### ASSIGNMENT
For each line below that contains the string "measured", copy that line.

### MATERIAL PROVIDED
..............................
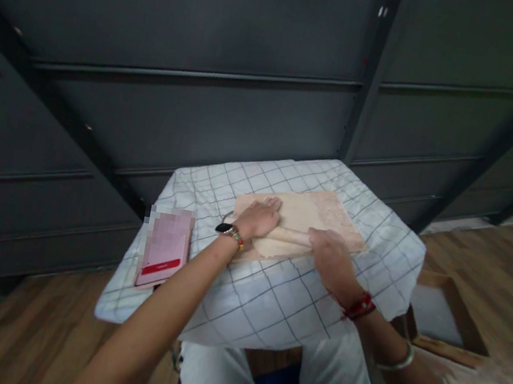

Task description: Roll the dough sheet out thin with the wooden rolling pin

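A pale wooden rolling pin (292, 235) lies across a thin, flat sheet of dough (305, 209). The dough is spread on a light board (346, 222), whose right part looks dusted with flour. My left hand (259, 218) rests palm down over the left part of the pin, its fingers stretched forward above the dough. At the pin's right end, my right hand (330, 255) is closed around it, hiding that end. The underside of my left palm is out of sight.
A white checked cloth (237, 312) covers the small table. On its left lies a pink box-like item (167, 246) with a red label, partly blurred out. An open cardboard box (451, 317) stands on the wooden floor at right. A dark panelled wall (230, 110) rises behind.
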Available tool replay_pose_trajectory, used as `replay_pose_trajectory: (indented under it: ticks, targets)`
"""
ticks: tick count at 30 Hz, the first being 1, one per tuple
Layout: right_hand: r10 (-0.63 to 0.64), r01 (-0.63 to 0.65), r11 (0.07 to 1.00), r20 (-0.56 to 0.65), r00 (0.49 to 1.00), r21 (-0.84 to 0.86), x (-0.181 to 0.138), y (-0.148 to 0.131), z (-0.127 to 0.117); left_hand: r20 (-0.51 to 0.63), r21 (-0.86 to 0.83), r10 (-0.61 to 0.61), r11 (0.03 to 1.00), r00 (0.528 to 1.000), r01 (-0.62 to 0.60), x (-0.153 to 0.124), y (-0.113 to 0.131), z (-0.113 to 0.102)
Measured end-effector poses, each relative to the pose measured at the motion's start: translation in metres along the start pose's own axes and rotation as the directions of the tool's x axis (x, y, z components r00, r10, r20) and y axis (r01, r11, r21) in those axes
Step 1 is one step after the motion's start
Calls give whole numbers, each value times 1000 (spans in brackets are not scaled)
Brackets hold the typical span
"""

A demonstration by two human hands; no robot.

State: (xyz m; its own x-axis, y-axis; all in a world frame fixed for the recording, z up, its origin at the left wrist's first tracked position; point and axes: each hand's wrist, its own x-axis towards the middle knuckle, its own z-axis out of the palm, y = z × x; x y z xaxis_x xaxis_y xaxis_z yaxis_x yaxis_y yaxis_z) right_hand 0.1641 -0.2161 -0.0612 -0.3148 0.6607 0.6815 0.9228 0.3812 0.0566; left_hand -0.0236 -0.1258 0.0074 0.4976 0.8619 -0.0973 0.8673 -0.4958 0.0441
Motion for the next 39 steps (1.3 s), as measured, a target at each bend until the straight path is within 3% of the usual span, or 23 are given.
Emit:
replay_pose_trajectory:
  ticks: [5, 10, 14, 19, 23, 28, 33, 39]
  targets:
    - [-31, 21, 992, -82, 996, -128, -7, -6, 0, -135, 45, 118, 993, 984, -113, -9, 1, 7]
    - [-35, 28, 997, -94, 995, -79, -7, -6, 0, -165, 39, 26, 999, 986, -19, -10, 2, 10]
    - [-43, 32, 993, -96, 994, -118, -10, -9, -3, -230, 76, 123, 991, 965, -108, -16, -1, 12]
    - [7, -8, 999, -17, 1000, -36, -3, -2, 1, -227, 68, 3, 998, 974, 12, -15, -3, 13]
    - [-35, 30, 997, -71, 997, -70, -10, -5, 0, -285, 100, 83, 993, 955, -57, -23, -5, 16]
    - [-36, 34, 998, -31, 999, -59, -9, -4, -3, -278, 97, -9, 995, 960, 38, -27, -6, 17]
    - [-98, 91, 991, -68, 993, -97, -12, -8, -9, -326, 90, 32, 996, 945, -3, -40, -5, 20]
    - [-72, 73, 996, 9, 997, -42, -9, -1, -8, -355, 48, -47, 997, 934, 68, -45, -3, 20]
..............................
### WRITTEN RESPONSE
Measured end-effector poses, each relative to the pose measured at the motion's start: translation in metres along the start pose's own axes and rotation as the directions of the tool's x axis (x, y, z components r00, r10, r20) and y axis (r01, r11, r21) in those axes
Motion for the next 39 steps (1.3 s), as measured, a target at each bend until the straight path is within 3% of the usual span, or 23 are given.

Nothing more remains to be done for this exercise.